I have close friends whom I love, that are compassionate and empathetic, and that I’ve been in the presence of while they jokingly (or sometimes not) talk about another man who had exhibited any of the listed vulnerabilities, even if mildly. I don’t think any less of them for this, I don’t think they’re even aware of what they’re doing; Hell, I’m guilty of such myself, and of all people, I should know better! It’s an absolute learned reaction.
I know this sounds resentful but I don’t mean it to be and I’m not trying to place blame on anyone or everyone. But we (I) see and hear these things, and it does nothing but reinforces the deep seeded belief that we’ve (I’ve) been raised to hide our feelings, suppress them, and deal with your shit “like a man”.
I wanted nothing more than to ask for help, to scream for someone to see me….but the closest I could come to that was almost childish and vague posts about being unhappy or eluding to depression; and then even brushing off those who DID reach out by playing it off that “I’m just going through it, but everything’s fine” and not accepting the help that was clearly being offered.
The fucking shame I felt. Shame for feeling as low as I did, for needing help, for not asking for it, for not accepting it….and finally, for trying to end it.
Shame even now for writing about it.
We’re in a time of transition, redefining what gender means, and we’re learning what that is together.
While I think a lot of progress towards the positive has been made, there are still so many changes that we (men) have to keep working towards…but there’s also a lot of changes that need to happen around us as well…and that’s the core of the issue I now take with the meme.
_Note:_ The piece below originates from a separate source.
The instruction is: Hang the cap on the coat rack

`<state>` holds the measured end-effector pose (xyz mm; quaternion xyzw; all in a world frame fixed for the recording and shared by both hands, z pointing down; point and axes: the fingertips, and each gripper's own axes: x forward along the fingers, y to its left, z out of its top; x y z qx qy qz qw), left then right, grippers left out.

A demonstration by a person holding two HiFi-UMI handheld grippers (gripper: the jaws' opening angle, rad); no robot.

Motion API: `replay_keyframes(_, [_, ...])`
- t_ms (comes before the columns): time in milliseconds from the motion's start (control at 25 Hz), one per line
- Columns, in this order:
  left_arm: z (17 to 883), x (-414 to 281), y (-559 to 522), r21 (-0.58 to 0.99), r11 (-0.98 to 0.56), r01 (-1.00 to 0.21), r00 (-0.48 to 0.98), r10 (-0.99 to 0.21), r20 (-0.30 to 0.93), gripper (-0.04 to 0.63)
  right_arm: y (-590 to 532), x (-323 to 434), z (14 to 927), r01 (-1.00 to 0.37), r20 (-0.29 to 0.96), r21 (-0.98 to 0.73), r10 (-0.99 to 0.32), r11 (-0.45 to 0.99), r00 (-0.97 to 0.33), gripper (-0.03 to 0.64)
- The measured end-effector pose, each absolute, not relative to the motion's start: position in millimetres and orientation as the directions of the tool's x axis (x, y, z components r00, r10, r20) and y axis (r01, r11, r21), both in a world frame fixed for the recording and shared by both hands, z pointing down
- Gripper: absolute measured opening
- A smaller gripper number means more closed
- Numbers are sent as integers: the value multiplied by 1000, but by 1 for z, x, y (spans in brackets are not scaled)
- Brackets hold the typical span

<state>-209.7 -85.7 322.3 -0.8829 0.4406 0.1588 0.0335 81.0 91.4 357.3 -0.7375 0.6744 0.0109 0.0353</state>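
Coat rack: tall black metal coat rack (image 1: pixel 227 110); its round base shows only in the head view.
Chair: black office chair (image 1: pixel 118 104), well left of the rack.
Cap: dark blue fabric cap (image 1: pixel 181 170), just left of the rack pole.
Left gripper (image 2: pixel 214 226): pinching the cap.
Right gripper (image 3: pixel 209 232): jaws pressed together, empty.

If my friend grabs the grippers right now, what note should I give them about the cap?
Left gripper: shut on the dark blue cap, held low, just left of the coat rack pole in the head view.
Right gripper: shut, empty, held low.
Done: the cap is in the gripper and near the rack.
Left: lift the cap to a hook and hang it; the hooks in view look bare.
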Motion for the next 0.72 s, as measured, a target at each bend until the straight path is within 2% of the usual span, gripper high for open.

The idea is right, but the target is wrong…”Everyone Needs to Know it’s okay for Men to….”
So, why am I writing any of this, especially after saying all of the above? I suppose that I still feel the need to reach out, however late in the game it is, and I’ve always been better at writing than speaking, especially when it comes to my thoughts.
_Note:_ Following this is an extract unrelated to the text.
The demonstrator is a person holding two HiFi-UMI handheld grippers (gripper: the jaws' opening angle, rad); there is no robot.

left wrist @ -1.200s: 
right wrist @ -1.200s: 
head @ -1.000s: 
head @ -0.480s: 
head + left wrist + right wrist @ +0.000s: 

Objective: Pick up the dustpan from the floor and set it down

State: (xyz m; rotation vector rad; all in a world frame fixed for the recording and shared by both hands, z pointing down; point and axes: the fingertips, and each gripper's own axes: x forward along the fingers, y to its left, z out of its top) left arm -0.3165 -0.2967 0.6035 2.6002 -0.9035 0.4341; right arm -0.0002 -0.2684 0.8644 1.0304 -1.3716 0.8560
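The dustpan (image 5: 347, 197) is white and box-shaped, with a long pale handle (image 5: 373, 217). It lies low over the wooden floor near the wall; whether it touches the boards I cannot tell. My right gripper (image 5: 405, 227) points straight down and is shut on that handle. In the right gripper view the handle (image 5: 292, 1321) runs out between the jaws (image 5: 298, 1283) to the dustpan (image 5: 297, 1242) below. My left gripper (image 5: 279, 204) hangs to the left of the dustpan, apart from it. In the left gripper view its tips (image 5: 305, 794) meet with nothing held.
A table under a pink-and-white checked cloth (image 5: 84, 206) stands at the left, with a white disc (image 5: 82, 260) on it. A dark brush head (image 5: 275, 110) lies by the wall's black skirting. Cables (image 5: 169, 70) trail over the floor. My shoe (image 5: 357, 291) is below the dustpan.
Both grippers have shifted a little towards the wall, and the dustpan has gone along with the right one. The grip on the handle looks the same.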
Despite everything described so far….I AM doing much better, and improving every day. I’ve had to undergo counseling after my release, I’ve had my medication adjusted and we’re monitoring the effects..and I’ve slowly started venturing back out into the world, which right now is nothing more than daily trips to the gym for exercise, or to the store when I need groceries. I’m not quite ready to see people just yet. While the storm I’ve experienced is passing, I’m still dealing with the damage. Just the little I’m in the world makes me anxious, as if everyone around me knows that I lost my shit, that I spent days curled up on the floor without moving, that I heard voices, had insane thoughts, and that I tried to eliminate myself.
And please take this as us discussing this subject already, for this is about as close to actually talking about it as I can get to yet....and when we do cross paths, I’m still just going to say “Everything’s fine”.
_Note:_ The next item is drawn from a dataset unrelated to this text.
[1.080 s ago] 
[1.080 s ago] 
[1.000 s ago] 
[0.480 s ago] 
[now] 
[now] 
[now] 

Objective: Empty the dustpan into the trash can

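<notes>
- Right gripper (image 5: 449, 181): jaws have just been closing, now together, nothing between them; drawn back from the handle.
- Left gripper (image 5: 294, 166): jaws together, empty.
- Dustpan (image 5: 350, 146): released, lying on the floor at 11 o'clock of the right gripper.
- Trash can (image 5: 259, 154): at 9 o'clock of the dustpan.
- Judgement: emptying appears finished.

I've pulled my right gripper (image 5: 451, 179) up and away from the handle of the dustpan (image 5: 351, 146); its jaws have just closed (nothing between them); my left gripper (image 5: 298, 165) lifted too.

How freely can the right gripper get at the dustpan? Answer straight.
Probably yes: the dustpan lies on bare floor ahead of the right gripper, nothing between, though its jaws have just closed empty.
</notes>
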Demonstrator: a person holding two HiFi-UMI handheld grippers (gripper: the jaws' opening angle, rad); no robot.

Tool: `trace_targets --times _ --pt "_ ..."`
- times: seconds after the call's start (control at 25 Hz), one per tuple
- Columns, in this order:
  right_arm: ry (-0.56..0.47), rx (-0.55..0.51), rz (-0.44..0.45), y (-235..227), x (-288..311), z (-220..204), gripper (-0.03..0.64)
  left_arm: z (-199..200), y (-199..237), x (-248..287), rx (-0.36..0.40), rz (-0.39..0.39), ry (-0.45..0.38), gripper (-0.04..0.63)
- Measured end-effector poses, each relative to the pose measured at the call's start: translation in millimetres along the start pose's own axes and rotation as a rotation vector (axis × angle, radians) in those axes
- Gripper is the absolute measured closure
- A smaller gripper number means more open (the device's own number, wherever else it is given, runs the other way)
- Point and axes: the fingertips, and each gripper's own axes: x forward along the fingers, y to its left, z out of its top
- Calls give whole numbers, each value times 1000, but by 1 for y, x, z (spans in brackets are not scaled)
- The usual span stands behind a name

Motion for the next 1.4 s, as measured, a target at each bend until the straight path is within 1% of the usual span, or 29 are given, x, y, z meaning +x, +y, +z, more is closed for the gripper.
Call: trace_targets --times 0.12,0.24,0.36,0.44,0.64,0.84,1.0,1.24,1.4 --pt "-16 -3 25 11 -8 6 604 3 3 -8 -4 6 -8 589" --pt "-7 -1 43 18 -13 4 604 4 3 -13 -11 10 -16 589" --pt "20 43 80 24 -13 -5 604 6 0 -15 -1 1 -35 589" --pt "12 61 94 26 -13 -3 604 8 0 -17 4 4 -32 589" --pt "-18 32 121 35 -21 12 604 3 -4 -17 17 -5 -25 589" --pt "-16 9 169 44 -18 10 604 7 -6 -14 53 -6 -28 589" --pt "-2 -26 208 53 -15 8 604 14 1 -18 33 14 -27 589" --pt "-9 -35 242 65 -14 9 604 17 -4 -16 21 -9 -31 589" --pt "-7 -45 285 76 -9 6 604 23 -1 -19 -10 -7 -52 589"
(Note: you all have NO IDEA how long this took me to write out, and the sheer amount of editing and rewrites it went through…the moments I almost deleted it all. I started this shortly after being released from the hospital weeks ago and find myself in a completely different (better) mindset now as I finish it. I did my best to make it cohesive but considering the circumstances it might come across a bit disjointed and with an inconsistent tone…..which might be a good example of mental illness in and of itself? Let’s pretend that I intended that.)